Bisogna però evitare gli allarmismi ricordando che i 28 giorni di durata del virus sono stati ottenuti in condizioni di laboratorio che non sono rappresentative della realtà di tutti i giorni. «È importante sottolinearlo: abbiamo ottenuto questo risultato in un ambiente controllato, con temperatura e umidità costante» osserva Riddell. «In uno scenario da “mondo reale”, queste superfici sarebbero esposte a raggi ultravioletti e fluttuazioni di temperatura e umidità: tutti fattori che impattano sull’infettività del virus: non ci aspettiamo che il Sars-Cov-2 possa resistere per 28 giorni in condizioni normali: il nostro studio è stato progettato per esplorare il peggior scenario possibile». Nello studio si è visto che all’aumentare della temperatura – manipolata dai ricercatori- si riduce l’infettività del virus. Con una temperatura di 20 gradi centigradi, il virus è stato trovato dopo 28 giorni su vetro, acciaio inox spazzolato, vinile, banconote di carta e banconote di polipropilene. Mentre su materiali porosi, come il cotone, dopo 14 giorni non c’era più traccia del virus. A 30 gradi di temperatura, il virus è rimasto infettivo per 7 giorni su acciaio, vetro e polipropilene, per 3 giorni su vinile e cotone e per 21 giorni sulle banconote di carta (dove però era rimasto in quantità esigue). A 40 gradi il virus non ha resistito più di 24 ore sul cotone e più di 48 ore su tutte le altre superfici esaminate nello studio. «Sappiamo che l’aumento della temperatura riduce in modo netto la durata dell’infettività del virus, e un altro fattore importante sono i raggi ultravioletti» commenta Riddell. «La combinazione di questi due fattori può aver giocato, probabilmente, un ruolo nel calo del numero di infetti durante l’estate». Questo, ovviamente, nell’ipotesi che toccare una superficie dove il virus è rimasto infettivo – e poi magari toccarsi la bocca, il naso o gli occhi - può trasmettere una quantità di virioni sufficiente ad essere contagiati: un’ipotesi che al momento non è ancora del tutto convalidata dalla comunità scientifica internazionale. «Mentre il modo primario di diffusione del Sars-CoV-2 sono i virioni sospesi nei droplet e nell’aerosol, ci sono alcuni potenziali esempi di infezioni dove i fomiti (ovvero gli oggetti in grado di trasmettere il virus) possono aver giocato un ruolo» spiega Riddell.

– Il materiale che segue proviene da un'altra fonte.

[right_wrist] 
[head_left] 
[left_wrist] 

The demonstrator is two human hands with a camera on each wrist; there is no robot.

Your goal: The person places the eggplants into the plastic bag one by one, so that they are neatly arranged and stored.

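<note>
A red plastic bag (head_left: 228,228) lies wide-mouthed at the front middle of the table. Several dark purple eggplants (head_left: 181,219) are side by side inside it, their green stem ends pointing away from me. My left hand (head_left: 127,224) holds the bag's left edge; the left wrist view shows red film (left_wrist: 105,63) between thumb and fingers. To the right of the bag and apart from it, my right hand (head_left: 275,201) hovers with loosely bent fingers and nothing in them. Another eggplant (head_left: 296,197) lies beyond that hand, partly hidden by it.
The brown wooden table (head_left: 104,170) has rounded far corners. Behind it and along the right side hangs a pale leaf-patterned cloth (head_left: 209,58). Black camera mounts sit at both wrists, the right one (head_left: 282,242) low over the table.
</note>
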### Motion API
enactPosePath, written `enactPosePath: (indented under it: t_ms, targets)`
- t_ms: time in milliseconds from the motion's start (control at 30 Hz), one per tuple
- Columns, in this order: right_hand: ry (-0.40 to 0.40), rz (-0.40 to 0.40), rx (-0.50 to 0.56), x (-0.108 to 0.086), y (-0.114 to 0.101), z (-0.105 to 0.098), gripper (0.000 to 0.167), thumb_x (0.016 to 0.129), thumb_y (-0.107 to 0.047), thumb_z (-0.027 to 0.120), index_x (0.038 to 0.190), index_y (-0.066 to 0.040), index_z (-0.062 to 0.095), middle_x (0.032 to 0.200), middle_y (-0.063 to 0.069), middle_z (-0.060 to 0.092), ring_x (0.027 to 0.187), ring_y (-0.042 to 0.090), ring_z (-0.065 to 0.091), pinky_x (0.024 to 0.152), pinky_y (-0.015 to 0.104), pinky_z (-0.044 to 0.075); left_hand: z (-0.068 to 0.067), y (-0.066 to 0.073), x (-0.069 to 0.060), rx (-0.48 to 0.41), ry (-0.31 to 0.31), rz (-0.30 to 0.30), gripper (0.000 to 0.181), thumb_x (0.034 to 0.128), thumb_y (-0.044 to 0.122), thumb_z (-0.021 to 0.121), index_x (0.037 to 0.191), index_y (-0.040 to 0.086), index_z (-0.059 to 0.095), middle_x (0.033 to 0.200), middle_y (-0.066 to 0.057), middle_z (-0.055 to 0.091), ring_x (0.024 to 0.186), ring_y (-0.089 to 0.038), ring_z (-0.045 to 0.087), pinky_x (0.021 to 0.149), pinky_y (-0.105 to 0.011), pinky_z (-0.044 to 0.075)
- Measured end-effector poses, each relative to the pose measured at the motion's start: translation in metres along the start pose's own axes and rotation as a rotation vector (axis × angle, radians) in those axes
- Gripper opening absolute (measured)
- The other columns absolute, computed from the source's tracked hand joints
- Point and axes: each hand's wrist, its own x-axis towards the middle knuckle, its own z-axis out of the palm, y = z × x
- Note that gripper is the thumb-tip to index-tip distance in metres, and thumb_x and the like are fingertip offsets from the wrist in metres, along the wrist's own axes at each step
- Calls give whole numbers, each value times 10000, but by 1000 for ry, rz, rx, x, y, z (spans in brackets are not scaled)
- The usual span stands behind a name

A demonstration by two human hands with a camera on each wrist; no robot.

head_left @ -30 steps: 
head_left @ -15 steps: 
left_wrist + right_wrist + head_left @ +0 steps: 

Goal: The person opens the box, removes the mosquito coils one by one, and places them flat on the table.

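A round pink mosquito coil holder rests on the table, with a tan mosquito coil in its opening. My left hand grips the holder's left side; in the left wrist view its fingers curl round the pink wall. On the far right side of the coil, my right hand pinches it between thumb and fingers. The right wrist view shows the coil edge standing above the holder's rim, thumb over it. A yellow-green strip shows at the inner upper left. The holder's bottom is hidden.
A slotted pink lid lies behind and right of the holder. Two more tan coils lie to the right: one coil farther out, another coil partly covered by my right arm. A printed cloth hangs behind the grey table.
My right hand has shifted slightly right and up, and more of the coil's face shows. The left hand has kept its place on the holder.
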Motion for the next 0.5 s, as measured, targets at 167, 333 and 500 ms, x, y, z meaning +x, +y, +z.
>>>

«Ad esempio è stato pubblicato su Lancet uno studio che mostra un’infezione per una persona seduta sullo stesso banco di una chiesa che era stato occupato da persone infette. E in Nuova Zelanda sono stati segnalati casi di possibile infezione avvenuta toccando un bidone della spazzatura e un pulsante dell’ascensore. Ma questi ultimi due casi rimangono aneddotici». È comunque utile un’attenta prevenzione. «Il messaggio principale del nostro studio è: lavatevi regolarmente le mani, e, dopo aver toccato superfici toccate da molte persone, ad esempio le maniglie o i sedili della metropolitana, usate un disinfettante che abbia un contenuto di alcol almeno del 70%» ammonisce Riddell. «Pulite frequentemente banchi e scrivanie, e quando possibile evitate di toccarvi il viso». Tra le reazioni critiche allo studio australiano, quella dello pneumologo britannico Ron Eccles. Eccles ha fatto notare su BBC News che i virus che troviamo sulle superfici sono spesso accompagnati dal muco di coloro che li hanno lasciati lì toccandole. Ed essendo il muco un ambiente ostile al virus, per via degli enzimi antivirus che contiene, la capacità del virus di infettare - in una situazione più realistica rispetto all’asettico laboratorio dello Csiro - potrebbe durare solo per poche ore.